THE FOUR FACES OF WOMAN

THE FOUR FACES OF WOMAN

A Trinidad dialogue on “The Four Faces of Women” brought together forty prominent female leaders in a day-long, let-down-your-hair type of easy-unending conversation at the Raja Yoga Center, Pointe-a-Pierre Road in the heart of San Fernando recently.

The soul searching exploration began with the concept of ‘the eternal face’ in which the woman was portrayed as the keeper of infinite wisdom. The child in her possessed innocence, purity, spontaneity and freedom which she tends to hide in order to protect herself in today’s merciless world. And while some women wear the eternal face throughout their lives, others wear a traditional face that reflected an ancient beauty capturing the essence of the spirit. She expressed herself through art, music, poetry, song and dance until desire sweeps her away while she clings on to keep herself whole.

Arriving early on a clear day, the women climbed the hill and up wooden steps to a spacious hall. They took their seats in a circle with an open coffee bar and promptly at 8.00a.m the conversation began. A booklet, opened to Page 2, was reassuring to the women of ‘the traditional face’ for she was shaped by those who had gone before, was raised to take her place in the world.

The third face of the woman was a modern one which Opposition Leader Kamla Persad-Bissessar identified with when she arrived following a delicious vegetarian lunch of peas-paneer, bhaji, mango talkari, rice, roti, salad and fruit drinks. The modern face was worn by progressive women and one that challenged and rebelled. It was also a face of discontentment. A face that recognised the limitations of tradition, that felt trapped by rules imposed by others, it was a face that sought to change traditions to begin new ways.

The former Prime Minister relaxed in the company of women spoke of her orthodox Hindu family in which girls were groomed to become good wives and mothers. She said that her mother stood up to the men giving her the opportunity to leave home at the age of sixteen to further her studies abroad. She recalled a conversation with her husband’s uncle which she said she always remembered.

“I said to him suppose I went away and he found someone else and he replied, ‘suppose you don’t go and he found someone else.”

She spoke of the good fortune of being surrounded all her life by people who cared and when asked how she managed to keep order among her political associates, she said the qualities of a mother helped her to keep the peace and strive to bring out the best in those who worked with her.

Continuing with the “Face of Shakti” or one of divine power, the women were told that it brought out the greatest potential of every woman.
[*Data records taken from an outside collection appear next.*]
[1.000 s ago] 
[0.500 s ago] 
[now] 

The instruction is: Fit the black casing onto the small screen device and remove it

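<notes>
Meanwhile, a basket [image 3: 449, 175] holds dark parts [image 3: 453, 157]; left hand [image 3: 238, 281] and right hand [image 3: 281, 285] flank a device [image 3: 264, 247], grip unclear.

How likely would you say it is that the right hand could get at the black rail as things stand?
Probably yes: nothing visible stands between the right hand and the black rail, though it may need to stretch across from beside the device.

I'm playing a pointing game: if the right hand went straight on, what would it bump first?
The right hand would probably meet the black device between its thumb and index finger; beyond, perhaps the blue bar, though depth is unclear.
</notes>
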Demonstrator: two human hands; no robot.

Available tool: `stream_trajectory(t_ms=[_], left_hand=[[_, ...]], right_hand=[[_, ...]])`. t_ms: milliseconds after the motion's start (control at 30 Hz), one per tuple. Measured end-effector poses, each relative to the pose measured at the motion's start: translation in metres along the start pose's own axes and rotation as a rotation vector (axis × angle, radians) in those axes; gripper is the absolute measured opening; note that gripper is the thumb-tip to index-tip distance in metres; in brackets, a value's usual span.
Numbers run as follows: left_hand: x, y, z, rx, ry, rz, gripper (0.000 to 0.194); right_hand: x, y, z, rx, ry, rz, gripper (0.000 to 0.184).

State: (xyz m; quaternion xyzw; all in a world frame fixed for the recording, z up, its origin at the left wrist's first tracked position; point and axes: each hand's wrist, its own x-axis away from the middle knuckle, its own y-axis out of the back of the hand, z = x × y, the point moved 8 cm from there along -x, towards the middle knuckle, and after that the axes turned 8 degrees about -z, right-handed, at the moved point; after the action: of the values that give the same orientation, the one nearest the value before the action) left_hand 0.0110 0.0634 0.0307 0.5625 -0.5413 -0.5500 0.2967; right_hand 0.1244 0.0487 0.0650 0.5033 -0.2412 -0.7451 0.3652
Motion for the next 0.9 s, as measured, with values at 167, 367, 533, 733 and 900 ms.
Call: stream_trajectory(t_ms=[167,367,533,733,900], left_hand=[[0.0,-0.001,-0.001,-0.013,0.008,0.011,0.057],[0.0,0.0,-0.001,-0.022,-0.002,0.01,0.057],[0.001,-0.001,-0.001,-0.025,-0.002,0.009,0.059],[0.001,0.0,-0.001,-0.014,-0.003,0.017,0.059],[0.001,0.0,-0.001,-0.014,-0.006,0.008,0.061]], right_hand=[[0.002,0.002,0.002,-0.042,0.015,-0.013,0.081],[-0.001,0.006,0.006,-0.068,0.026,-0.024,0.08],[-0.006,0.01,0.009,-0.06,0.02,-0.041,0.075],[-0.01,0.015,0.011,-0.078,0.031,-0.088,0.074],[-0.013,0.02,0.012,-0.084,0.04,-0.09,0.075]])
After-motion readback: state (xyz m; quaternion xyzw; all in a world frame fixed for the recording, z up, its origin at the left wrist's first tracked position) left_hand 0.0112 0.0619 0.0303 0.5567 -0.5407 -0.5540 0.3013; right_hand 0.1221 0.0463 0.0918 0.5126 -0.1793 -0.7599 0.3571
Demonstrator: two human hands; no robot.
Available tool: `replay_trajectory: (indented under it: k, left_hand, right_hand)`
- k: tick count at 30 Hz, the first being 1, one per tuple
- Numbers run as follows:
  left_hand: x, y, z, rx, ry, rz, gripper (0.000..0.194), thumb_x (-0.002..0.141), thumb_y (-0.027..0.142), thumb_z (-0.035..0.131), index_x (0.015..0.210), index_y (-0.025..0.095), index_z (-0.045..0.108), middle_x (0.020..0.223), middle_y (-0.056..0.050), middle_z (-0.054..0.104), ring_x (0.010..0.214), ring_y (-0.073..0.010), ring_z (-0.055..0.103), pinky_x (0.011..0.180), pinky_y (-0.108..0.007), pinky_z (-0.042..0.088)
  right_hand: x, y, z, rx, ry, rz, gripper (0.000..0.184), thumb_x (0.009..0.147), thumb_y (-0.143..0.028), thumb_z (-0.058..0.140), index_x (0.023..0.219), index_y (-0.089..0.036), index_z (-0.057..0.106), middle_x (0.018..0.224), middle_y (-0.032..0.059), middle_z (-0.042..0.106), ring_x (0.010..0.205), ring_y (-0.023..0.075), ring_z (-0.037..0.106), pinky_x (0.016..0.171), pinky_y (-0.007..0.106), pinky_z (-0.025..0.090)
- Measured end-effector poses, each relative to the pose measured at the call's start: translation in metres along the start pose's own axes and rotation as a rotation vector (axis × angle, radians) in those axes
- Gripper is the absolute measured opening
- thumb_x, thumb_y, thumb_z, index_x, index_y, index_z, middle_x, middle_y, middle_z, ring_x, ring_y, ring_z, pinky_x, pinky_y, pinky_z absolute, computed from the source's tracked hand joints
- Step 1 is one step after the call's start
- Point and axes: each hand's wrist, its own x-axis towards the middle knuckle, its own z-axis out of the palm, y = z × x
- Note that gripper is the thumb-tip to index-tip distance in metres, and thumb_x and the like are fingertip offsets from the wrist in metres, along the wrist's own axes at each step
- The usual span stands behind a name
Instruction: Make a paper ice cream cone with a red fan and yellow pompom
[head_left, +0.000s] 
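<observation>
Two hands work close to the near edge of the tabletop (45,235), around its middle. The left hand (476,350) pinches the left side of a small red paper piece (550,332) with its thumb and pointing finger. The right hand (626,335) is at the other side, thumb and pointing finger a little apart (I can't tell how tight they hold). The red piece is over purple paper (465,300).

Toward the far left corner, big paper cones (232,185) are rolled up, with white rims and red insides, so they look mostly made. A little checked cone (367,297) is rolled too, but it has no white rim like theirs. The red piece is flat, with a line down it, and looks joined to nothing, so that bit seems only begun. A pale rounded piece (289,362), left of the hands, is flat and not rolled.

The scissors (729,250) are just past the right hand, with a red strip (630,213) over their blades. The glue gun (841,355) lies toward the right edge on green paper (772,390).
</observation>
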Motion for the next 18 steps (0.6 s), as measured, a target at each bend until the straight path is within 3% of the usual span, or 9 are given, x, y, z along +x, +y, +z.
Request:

A face of transformation, the Shakti created new ways with actions that spring from wisdom. A woman with the Shakti face became detached and able to remove herself from illusion, was fearless and intent on returning to the purity of her eternal self.

The women spoke of incidents that shaped their lives. Sister Hemlata Sanghi, spiritual head of the Raja Yoga Center said that when she was a student at medical college, she decided to have a good time and bunked classes.

“I found out that those who did not attend a certain number of lectures would be banned from writing the examination. I attended every class and luckily was able to write the exams,” she said.

Her life changed directions once more when on becoming a medical practitioner she observed patients sufferings and felt there had to be a better way to stay healthy.

‘Yoga controlled the mind and healed the body,” she said.

The Four Faces of Woman dialogue was first held in Australia and was the first in a series planned for Trinidad and the Caribbean.

Sister Kay spoke of growing up with brothers.

“I was told I couldn’t wear trousers or climb trees and at age fourteen my parents began looking for a suitable boy for me,” she said.

Others shared life experiences including struggles that made them who they were in today’s society. They explored the feminine edge; gentle yet commanding, dwelling on the idea that women thought they have to be more aggressive to get through in life. Honesty was lacking in leaders; the women felt complimenting themselves for being more honest and transparent.

A woman empowerment initiative, the dialogue flowed smoothly in silent agreement that power came to women intrinsically as they tapped into their inner resources to make life’s journey more meaningful. In the end, it brought out the best in local women giving them the opportunity to explore their inner strengths and weaknesses.